# WHAT YOU WILL DO:
Pull from the data below each line where the word "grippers" occurs, and copy it.

# DATA PROVIDED:
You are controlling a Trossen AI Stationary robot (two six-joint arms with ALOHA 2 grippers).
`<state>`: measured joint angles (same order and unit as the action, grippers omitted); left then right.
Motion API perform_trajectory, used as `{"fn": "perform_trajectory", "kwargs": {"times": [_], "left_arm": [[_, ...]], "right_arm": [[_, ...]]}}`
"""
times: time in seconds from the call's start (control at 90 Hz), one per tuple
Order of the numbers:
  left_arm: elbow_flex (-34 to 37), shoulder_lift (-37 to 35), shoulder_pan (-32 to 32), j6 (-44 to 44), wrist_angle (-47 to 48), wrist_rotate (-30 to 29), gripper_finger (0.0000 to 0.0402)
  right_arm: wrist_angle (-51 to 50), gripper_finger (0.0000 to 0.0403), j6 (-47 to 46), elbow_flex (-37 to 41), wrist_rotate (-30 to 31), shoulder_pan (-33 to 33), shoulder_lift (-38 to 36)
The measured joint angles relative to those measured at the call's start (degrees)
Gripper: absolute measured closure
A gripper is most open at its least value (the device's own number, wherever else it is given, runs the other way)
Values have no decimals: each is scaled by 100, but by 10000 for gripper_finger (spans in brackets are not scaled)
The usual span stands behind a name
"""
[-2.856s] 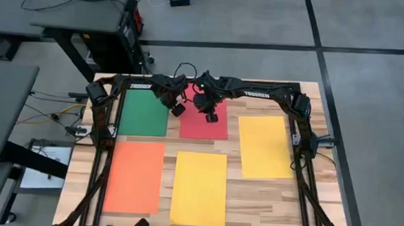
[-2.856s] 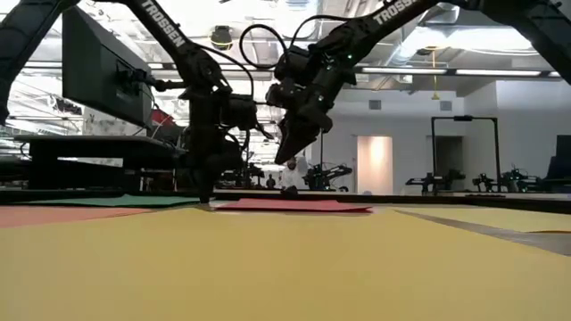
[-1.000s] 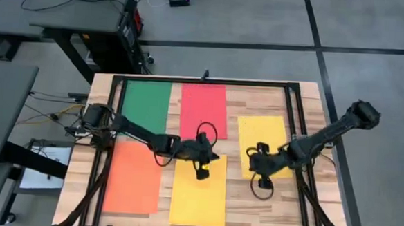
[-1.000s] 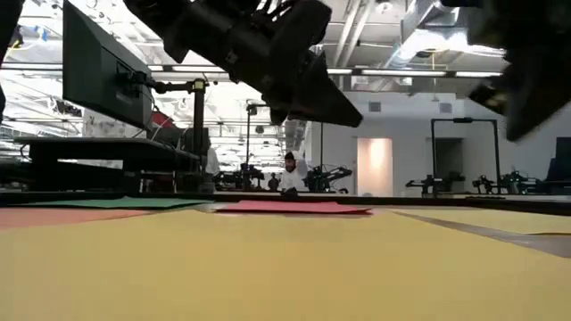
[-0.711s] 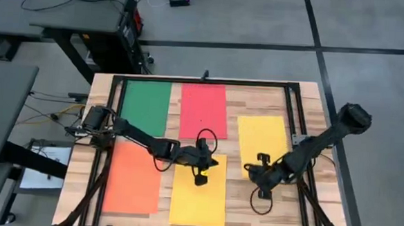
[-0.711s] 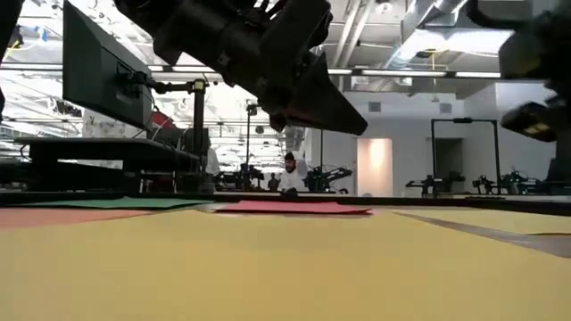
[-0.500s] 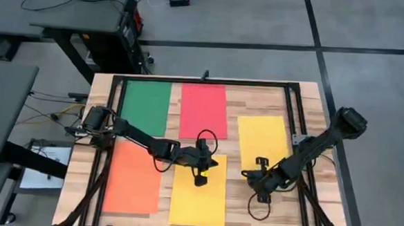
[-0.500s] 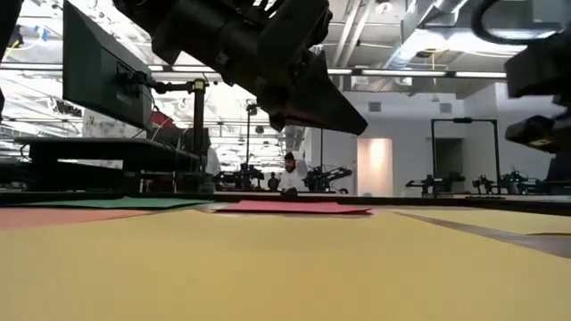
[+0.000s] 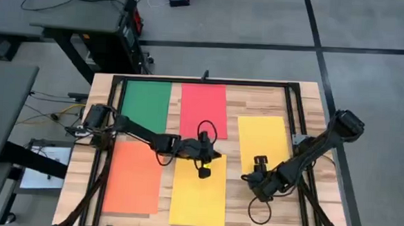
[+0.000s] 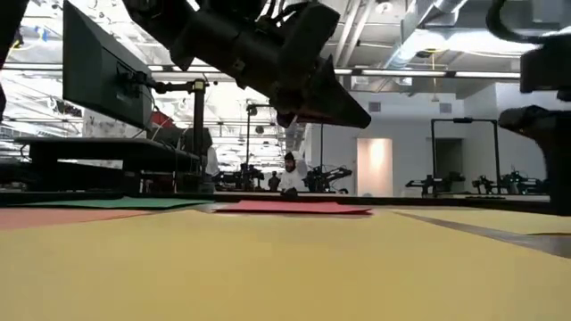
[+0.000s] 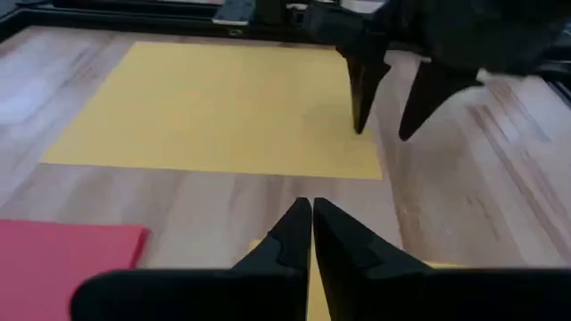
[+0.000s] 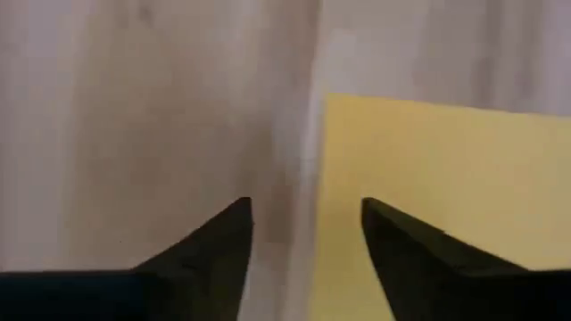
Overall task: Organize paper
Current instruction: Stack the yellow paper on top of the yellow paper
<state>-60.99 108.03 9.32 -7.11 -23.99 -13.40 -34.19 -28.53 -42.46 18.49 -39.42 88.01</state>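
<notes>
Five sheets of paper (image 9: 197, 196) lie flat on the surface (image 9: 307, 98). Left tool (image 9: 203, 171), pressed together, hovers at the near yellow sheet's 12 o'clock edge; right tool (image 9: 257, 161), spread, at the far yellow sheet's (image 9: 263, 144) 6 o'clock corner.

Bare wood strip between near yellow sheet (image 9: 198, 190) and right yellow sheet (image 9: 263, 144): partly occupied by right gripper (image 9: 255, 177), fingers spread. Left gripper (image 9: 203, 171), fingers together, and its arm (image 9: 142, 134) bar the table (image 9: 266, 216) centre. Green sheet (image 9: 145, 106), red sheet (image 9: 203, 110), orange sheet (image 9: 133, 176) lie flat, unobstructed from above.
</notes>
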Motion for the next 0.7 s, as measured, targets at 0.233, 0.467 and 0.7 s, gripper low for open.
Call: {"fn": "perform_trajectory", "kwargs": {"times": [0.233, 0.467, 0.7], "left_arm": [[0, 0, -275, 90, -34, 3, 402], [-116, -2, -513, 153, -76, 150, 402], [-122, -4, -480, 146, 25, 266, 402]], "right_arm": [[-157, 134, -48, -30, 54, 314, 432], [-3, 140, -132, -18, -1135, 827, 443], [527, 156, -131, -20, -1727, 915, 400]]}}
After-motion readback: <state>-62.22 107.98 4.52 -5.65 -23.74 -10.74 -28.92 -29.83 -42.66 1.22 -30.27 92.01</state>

# YOUR RESPONSE:
You are controlling a Trossen AI Stationary robot (two six-joint arms with ALOHA 2 grippers).
`<state>`: measured joint angles (same order and unit as the action, grippers omitted); left then right.

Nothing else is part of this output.